Writing Data Plugins

Data plugins are simple, but they do follow a format and expect certain inputs and outputs. The data functions are executed as new data comes in and will be executed over and over again. Unlike, for instance, ingress plugins that are only executed once to set up the flow of data.

The data plugin takes 2 functions, both are coroutines. The first function, prepare takes the name of the pipe and the inbound data as a list. The prepare coroutine function needs to return a list of arrays that can be used by a model.

Prepare Function

This example shows how to prepare data formatted in a python dict for the salt event bus. Remember that Umbra uses pop as the plugin system so the hub needs to be accepted as the first argument.

async def prepare(hub, pipe, inbound):
    '''
    Takes the raw data loaded from a salt event stream, this data is transformed
    into data that can be loaded in to the model and we save the string map dicts
    for future translation
    '''
    ret = []
    d_count = 0
    for event in inbound:
        if not hub.P[pipe]['tmap_populated']:
            for key in event['data']:
                if not isinstance(event['data'][key], str):
                    # TODO: Make this able to handle more than just strings
                    continue
                if key == '_stamp':
                    continue
                hub.P[pipe]['tmap'].append(key)
            hub.P[pipe]['tmap_populated'] = True
        x = [0 for n in hub.P[pipe]['tmap']]
        for key in event['data']:
            if not isinstance(event['data'][key], str):
                # TODO: Be able to handle more than just strings here
                continue
            if key == '_stamp':
                continue
            x[hub.P[pipe]['tmap'].index(key)] = hub.data.init.word_map(
                event['data'][key],
                hub.P[pipe]['words'],
                hub.P[pipe]['r_words'])
        ret.append(x)
    return ret

Since the data preparations need to persist data across runs, this is one of the places in umbra that we need to use the hub which has been given to us by pop.

The hub is a namespaced hierarchy used to store plugin references and variables. The hub makes it easy to persist data in a clean way across the entire application. In this case we use the hub.P dict that has already been prepared for you. Under hub.P there is a dict for the pipe we are running in, and this is the place to store data about this pipe.

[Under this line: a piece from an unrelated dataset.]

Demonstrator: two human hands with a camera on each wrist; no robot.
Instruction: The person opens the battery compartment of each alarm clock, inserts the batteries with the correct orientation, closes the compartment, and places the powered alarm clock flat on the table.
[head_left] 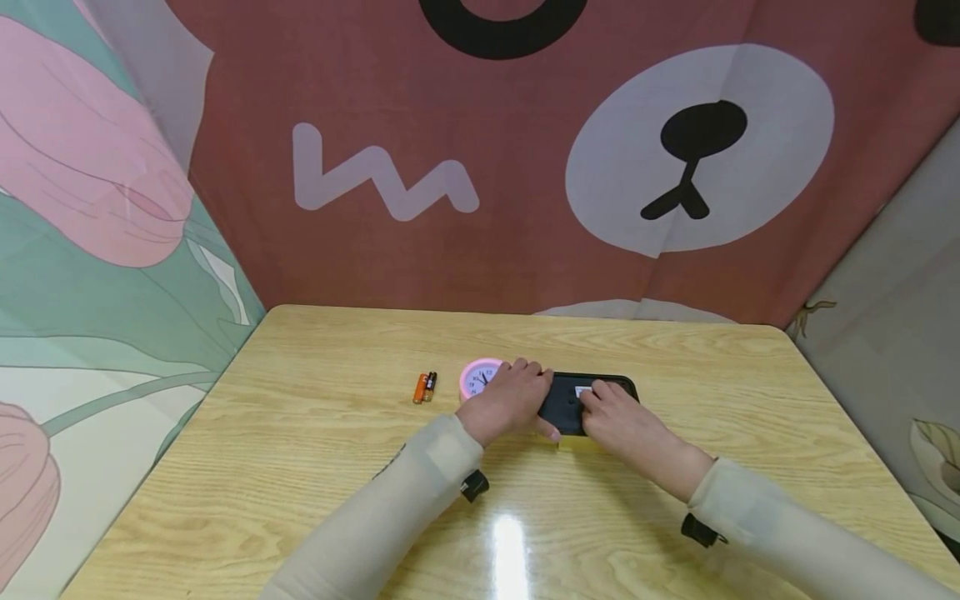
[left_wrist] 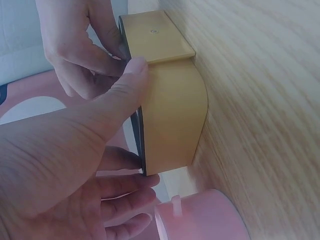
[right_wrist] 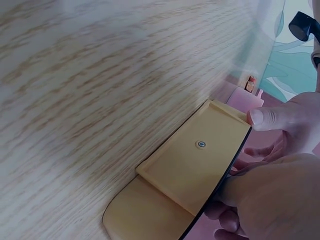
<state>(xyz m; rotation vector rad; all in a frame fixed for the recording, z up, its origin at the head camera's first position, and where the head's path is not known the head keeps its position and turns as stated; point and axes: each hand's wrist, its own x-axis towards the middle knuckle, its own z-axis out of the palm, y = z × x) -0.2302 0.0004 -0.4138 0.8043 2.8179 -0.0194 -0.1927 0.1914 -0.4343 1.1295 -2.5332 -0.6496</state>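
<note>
A yellow box-like device with a black back panel lies on the table, black side up. A small white label shows on the panel. My left hand grips the box's left end, thumb against the yellow side and fingers over the far edge. The right hand bears on the black panel beside the label. Its fingers are bent, with thumb and index tips gathered at the panel; I cannot tell what part they pinch. A pink round clock stands right by the left hand, partly covered by it.
Two batteries, orange and black, lie side by side left of the clock. The wooden table ends at a brown cloth backdrop with a bear print. A screw shows on the box's yellow side.
</note>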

With the hub already prepared we can store information that we need in future runs, like the words and reverse words dicts and we use the tmap to line up the correct keys from the events in the correct locations in the returned number array.

Refine Function

After creating the prepare function the refine coroutine is also required. The refine coroutine function is the opposite as the prepare coroutine function. It takes the data emitted by the model and reconstitutes it back into the same type of data that was originally received. This makes it easy to pipeline data in and out.

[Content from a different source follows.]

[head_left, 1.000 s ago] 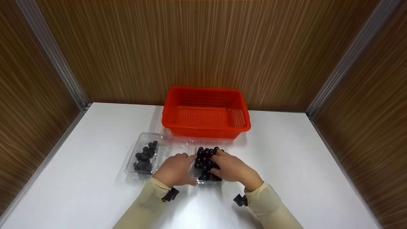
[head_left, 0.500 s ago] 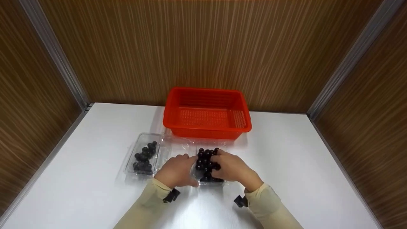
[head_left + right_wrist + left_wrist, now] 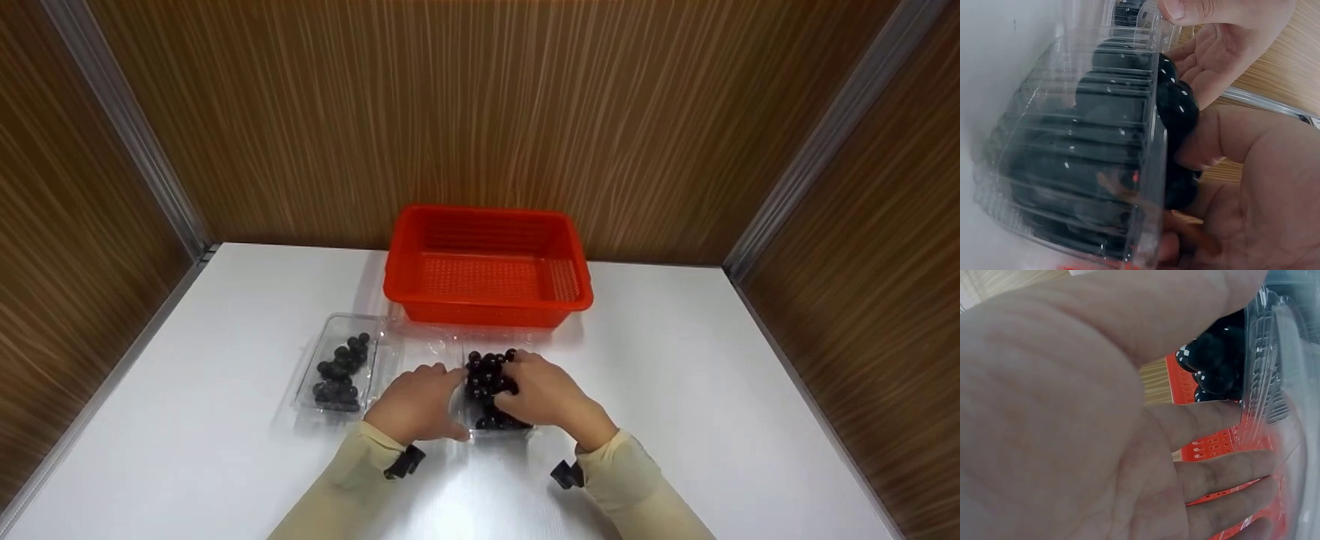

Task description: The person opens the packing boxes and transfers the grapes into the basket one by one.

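Observation:
A clear plastic box point(image 3: 1067, 146) with ribbed walls stands in front of me, filled with dark grapes point(image 3: 486, 379). My left hand point(image 3: 420, 405) holds the box at its left side, the thumb at the near corner. In the left wrist view its fingers point(image 3: 1224, 472) lie rather straight against the plastic wall. My right hand point(image 3: 541, 390) reaches over the right side of the box, fingers bent down among the grapes. In the right wrist view the thumb and fingers grip the bunch at the rim, beside a brown stem point(image 3: 1193, 233). The right fingertips are partly hidden.
A red perforated basket point(image 3: 487, 304) stands just behind the box, against the wood-grain wall point(image 3: 480, 105). To the left lies a second clear plastic box point(image 3: 304, 394) with more dark grapes point(image 3: 341, 367). Wood-grain side walls bound the white table point(image 3: 675, 375).
The right fingers have shifted slightly among the grapes, and the bunch has moved a little under them. The left hand stays at the box side.

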The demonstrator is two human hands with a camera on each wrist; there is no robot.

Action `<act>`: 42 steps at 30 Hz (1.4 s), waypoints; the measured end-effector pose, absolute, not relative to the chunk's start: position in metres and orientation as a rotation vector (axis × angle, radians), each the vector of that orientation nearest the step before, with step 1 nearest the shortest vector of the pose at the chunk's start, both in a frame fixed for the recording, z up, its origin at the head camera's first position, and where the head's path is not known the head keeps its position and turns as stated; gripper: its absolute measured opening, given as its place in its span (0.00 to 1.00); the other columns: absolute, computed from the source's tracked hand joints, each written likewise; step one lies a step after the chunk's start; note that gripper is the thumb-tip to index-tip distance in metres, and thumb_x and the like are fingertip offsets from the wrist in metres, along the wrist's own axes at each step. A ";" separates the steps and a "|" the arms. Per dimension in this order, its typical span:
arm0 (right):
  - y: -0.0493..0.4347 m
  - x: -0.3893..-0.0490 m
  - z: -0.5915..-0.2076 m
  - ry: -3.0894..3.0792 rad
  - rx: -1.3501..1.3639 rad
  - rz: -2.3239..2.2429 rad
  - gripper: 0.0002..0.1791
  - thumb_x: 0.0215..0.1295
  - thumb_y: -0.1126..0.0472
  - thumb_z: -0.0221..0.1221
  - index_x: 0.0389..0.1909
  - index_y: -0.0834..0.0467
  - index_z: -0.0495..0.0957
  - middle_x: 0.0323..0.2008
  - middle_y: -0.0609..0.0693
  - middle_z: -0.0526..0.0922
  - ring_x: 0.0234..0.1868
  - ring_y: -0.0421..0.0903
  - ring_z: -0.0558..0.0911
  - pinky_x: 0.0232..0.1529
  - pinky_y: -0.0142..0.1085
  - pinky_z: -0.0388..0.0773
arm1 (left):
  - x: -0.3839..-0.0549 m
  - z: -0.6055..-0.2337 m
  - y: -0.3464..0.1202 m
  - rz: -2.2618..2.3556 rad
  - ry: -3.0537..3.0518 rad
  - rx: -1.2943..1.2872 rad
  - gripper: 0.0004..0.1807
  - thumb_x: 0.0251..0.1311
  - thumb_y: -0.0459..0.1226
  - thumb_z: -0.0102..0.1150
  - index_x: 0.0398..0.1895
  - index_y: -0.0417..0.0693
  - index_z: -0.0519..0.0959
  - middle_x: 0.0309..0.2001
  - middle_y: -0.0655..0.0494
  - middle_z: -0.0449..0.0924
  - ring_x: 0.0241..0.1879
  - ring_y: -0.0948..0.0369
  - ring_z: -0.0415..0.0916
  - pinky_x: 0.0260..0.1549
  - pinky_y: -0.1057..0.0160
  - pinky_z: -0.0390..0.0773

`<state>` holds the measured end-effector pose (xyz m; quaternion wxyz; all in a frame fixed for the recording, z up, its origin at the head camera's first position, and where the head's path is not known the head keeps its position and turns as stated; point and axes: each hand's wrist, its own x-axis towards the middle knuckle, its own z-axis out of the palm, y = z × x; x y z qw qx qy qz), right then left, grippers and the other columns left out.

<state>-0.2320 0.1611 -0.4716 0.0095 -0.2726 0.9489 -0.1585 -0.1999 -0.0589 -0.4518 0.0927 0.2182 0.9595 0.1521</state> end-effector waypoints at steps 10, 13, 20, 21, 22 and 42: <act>0.163 -0.233 -0.473 2.963 -0.879 -0.514 0.09 0.59 0.57 0.58 0.26 0.58 0.78 0.29 0.49 0.75 0.30 0.49 0.72 0.33 0.44 0.74 | -0.199 -0.452 -0.059 0.456 2.873 0.703 0.46 0.45 0.51 0.81 0.69 0.45 0.75 0.47 0.45 0.81 0.46 0.45 0.79 0.47 0.45 0.81; 0.163 -0.233 -0.472 2.944 -0.887 -0.562 0.07 0.57 0.60 0.62 0.24 0.54 0.74 0.27 0.47 0.70 0.29 0.48 0.70 0.32 0.42 0.71 | -0.198 -0.452 -0.060 0.461 2.877 0.711 0.46 0.44 0.51 0.82 0.68 0.44 0.75 0.46 0.45 0.81 0.45 0.45 0.79 0.45 0.45 0.81; 0.164 -0.234 -0.471 2.921 -0.854 -0.625 0.08 0.54 0.62 0.65 0.24 0.52 0.74 0.27 0.46 0.71 0.30 0.47 0.70 0.33 0.41 0.72 | -0.199 -0.453 -0.060 0.462 2.875 0.694 0.47 0.45 0.51 0.81 0.70 0.44 0.74 0.51 0.43 0.82 0.50 0.43 0.80 0.50 0.44 0.80; 0.164 -0.234 -0.471 2.919 -0.852 -0.628 0.08 0.54 0.63 0.65 0.24 0.52 0.74 0.27 0.46 0.71 0.30 0.47 0.71 0.33 0.41 0.73 | -0.200 -0.453 -0.060 0.463 2.873 0.689 0.47 0.45 0.52 0.81 0.70 0.44 0.74 0.52 0.43 0.82 0.51 0.43 0.79 0.50 0.43 0.80; 0.164 -0.234 -0.470 2.917 -0.849 -0.631 0.08 0.54 0.63 0.66 0.24 0.52 0.75 0.28 0.46 0.71 0.30 0.47 0.71 0.34 0.41 0.73 | -0.200 -0.453 -0.060 0.462 2.872 0.686 0.48 0.45 0.52 0.81 0.70 0.44 0.74 0.52 0.42 0.82 0.51 0.43 0.79 0.51 0.43 0.80; 0.163 -0.235 -0.471 2.943 -0.793 -0.607 0.09 0.53 0.65 0.67 0.27 0.53 0.76 0.30 0.45 0.74 0.31 0.46 0.72 0.37 0.44 0.76 | -0.196 -0.450 -0.059 0.450 2.877 0.674 0.47 0.45 0.52 0.81 0.69 0.43 0.75 0.52 0.41 0.82 0.52 0.41 0.79 0.51 0.42 0.80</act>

Here is the refine function that goes along with this prepare function:

async def refine(hub, pipe, data, preds):
    '''
    Take the data from the model and refine it back into salt event format
    '''
    dmap = hub.P[pipe]
    rets = []
    for ind in range(len(preds)):
        if not preds[ind]:
            continue
        ret = {}
        for t_ind in range(len(dmap['tmap'])):
            ret[dmap['tmap'][t_ind]] = dmap['r_words'][data[ind][t_ind]]
        rets.append(ret)
    return rets

The refine function takes the pipe, data and predictions. The predictions are the numbers that map to the dataset. So now we can just go over the dataset, line up the outliers and restore the data to what it was originally.